**TASK GOAL**
Copy every line below that has the word "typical" in it.

**RECORDS**
--

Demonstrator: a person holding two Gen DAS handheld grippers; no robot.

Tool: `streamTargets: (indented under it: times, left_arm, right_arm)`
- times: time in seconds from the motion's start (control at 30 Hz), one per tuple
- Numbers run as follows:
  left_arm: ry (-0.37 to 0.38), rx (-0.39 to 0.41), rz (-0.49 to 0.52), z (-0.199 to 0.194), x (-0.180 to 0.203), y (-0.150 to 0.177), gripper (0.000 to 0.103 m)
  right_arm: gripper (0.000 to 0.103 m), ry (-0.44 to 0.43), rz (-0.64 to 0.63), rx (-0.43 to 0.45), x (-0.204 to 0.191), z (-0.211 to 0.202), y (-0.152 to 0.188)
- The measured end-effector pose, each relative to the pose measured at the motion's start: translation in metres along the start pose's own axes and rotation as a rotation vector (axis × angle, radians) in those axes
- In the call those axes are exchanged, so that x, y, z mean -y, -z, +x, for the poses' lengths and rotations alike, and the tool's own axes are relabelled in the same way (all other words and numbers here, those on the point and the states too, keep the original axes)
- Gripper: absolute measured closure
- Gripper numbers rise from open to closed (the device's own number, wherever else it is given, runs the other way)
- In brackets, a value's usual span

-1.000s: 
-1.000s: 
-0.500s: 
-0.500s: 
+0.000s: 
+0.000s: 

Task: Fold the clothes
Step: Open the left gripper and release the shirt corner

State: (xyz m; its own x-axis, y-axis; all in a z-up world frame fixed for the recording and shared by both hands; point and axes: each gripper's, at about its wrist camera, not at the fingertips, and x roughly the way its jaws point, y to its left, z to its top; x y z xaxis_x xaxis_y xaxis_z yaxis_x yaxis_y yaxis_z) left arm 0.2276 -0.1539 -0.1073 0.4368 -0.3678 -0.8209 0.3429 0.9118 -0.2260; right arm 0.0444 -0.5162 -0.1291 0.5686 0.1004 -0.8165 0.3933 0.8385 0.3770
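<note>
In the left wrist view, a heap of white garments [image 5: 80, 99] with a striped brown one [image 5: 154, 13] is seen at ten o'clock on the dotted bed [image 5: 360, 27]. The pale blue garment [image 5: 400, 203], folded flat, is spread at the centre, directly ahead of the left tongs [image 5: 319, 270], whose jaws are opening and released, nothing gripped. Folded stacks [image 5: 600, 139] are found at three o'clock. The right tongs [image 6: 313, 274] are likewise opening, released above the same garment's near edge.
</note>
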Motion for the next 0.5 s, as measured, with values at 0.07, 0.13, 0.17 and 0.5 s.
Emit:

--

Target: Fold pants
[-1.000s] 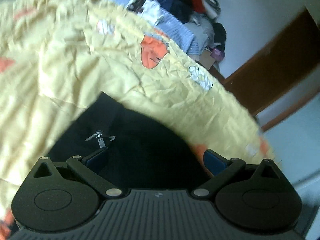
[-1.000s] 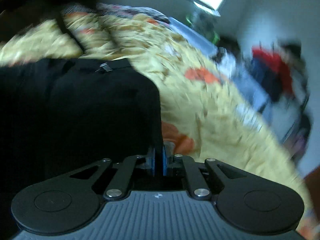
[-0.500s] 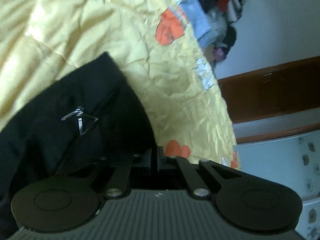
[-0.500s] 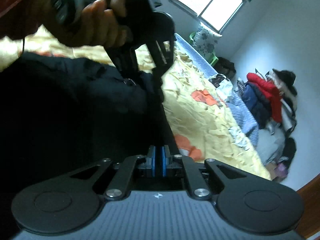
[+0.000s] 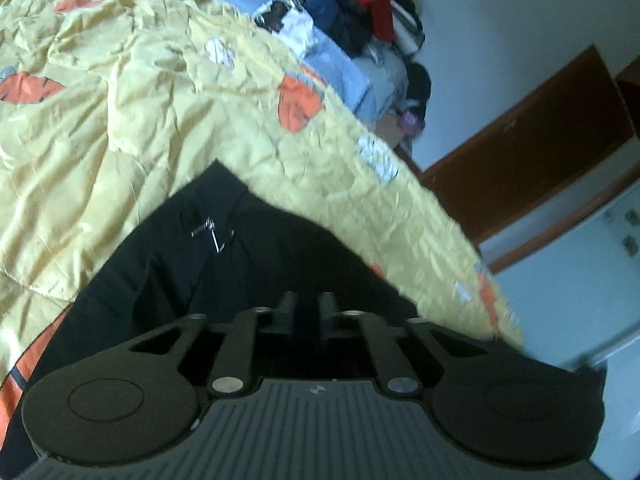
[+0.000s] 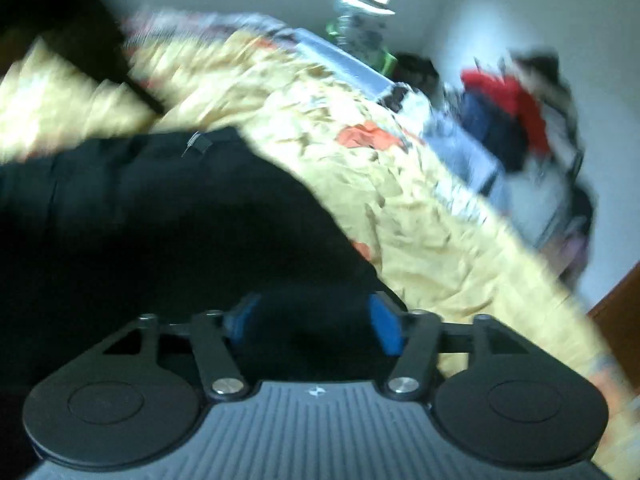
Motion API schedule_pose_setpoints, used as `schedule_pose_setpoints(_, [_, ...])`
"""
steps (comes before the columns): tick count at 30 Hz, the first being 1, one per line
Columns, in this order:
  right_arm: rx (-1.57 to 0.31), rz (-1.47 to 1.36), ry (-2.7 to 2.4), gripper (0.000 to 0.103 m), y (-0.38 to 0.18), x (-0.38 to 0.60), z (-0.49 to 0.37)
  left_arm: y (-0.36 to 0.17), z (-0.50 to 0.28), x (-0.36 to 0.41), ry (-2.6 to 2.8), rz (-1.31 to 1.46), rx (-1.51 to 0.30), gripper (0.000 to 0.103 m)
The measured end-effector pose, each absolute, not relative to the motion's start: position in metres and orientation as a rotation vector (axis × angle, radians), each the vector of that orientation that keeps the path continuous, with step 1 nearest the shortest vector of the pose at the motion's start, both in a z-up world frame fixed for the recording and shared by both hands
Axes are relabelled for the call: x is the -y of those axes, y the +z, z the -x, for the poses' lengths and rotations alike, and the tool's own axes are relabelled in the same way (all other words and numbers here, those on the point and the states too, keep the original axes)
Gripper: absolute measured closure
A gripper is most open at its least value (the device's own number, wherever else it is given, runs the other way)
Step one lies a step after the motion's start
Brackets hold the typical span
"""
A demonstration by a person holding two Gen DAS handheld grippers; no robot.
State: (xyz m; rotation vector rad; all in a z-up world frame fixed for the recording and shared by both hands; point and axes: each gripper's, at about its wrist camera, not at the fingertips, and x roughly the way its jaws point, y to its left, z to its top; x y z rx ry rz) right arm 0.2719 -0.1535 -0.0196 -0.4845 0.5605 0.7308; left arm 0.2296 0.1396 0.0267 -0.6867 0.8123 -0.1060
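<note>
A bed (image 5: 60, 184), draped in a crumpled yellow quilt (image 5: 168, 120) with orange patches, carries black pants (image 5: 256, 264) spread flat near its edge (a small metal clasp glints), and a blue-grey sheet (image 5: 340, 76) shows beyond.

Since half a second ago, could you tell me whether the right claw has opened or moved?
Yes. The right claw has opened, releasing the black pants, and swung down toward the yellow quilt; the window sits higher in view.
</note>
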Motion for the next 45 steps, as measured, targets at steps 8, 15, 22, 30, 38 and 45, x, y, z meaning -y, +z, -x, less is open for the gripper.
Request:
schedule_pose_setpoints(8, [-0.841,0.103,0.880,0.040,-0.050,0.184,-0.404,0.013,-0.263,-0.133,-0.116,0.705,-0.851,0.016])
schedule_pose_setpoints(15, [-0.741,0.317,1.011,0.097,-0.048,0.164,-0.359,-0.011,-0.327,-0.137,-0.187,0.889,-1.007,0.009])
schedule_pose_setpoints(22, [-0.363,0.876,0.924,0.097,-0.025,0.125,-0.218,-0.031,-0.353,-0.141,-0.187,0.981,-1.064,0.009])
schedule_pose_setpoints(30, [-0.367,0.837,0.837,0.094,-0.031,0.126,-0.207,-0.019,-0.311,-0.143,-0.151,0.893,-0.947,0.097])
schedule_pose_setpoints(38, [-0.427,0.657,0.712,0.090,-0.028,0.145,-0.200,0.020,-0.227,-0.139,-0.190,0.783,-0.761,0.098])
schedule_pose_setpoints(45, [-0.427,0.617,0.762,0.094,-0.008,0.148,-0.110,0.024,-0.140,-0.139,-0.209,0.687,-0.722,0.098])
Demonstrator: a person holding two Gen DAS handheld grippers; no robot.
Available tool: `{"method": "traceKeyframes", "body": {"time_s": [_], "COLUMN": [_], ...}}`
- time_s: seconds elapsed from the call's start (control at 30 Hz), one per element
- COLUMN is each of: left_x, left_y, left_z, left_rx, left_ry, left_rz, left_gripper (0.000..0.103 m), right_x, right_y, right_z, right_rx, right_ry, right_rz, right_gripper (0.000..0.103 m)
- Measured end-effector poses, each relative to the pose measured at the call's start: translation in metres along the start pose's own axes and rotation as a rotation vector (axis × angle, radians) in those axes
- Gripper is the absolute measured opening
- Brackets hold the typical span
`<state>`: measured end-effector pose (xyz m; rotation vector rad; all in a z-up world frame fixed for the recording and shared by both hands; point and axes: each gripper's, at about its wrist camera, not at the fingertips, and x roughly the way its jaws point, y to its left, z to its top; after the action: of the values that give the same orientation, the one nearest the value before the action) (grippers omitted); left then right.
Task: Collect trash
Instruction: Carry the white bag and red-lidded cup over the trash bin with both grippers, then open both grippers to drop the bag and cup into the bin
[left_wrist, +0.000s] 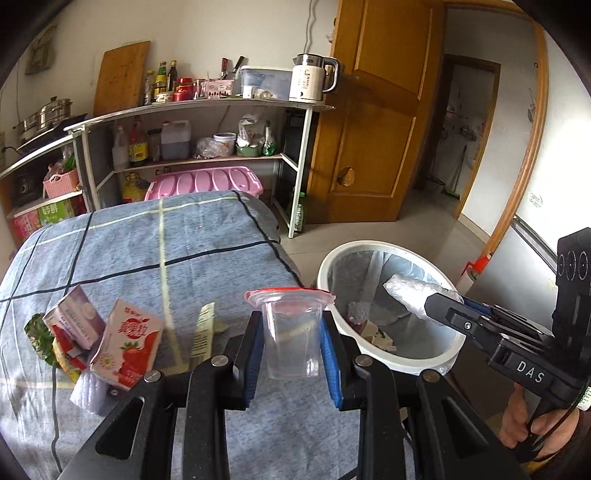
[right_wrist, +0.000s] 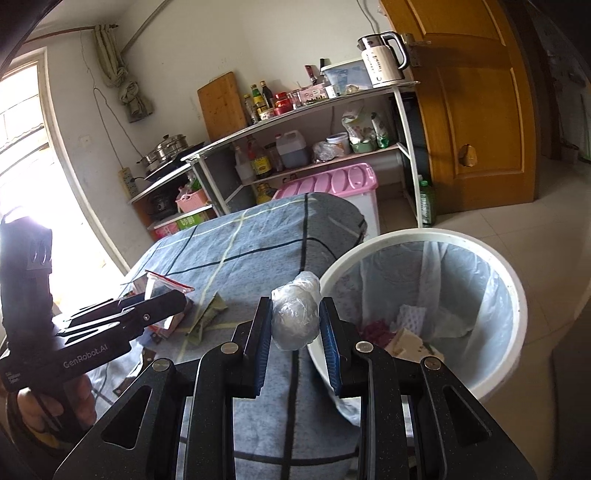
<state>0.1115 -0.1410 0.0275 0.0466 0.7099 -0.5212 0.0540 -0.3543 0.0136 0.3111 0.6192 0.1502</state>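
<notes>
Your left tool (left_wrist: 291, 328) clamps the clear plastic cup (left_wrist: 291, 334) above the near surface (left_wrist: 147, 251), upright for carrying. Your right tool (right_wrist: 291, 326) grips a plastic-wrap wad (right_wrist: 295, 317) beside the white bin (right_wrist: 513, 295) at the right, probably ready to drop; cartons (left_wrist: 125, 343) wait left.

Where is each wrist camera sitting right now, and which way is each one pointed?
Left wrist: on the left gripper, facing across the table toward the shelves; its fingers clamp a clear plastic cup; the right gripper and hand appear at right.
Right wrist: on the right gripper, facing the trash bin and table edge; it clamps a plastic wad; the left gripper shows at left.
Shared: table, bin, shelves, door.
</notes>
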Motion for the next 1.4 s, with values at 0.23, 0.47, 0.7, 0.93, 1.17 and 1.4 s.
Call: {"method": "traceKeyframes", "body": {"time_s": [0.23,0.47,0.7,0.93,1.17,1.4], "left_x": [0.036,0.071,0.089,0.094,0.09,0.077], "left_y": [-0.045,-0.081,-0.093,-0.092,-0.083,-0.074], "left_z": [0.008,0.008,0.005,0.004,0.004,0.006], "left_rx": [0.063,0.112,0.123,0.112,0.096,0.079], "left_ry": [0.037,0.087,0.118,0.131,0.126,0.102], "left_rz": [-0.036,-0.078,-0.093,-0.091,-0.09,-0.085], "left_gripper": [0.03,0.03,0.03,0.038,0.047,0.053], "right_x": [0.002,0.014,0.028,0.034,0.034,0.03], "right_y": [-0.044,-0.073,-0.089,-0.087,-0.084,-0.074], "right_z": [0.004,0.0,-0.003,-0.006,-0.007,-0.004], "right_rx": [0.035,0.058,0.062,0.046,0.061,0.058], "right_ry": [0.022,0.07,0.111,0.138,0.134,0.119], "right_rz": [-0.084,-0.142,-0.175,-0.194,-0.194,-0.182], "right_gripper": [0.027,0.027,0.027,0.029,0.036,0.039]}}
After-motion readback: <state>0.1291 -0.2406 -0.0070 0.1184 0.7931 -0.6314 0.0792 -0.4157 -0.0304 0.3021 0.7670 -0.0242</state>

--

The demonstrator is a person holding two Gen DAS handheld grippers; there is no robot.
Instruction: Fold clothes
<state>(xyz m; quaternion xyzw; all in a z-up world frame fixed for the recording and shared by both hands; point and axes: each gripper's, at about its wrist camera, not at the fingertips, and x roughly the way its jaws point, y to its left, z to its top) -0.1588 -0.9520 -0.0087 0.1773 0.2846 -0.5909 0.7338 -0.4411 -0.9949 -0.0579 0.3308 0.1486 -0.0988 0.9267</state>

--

**SOLUTION TO THE EXERCISE**
Brackets hold the typical span
- Brackets hold the typical span

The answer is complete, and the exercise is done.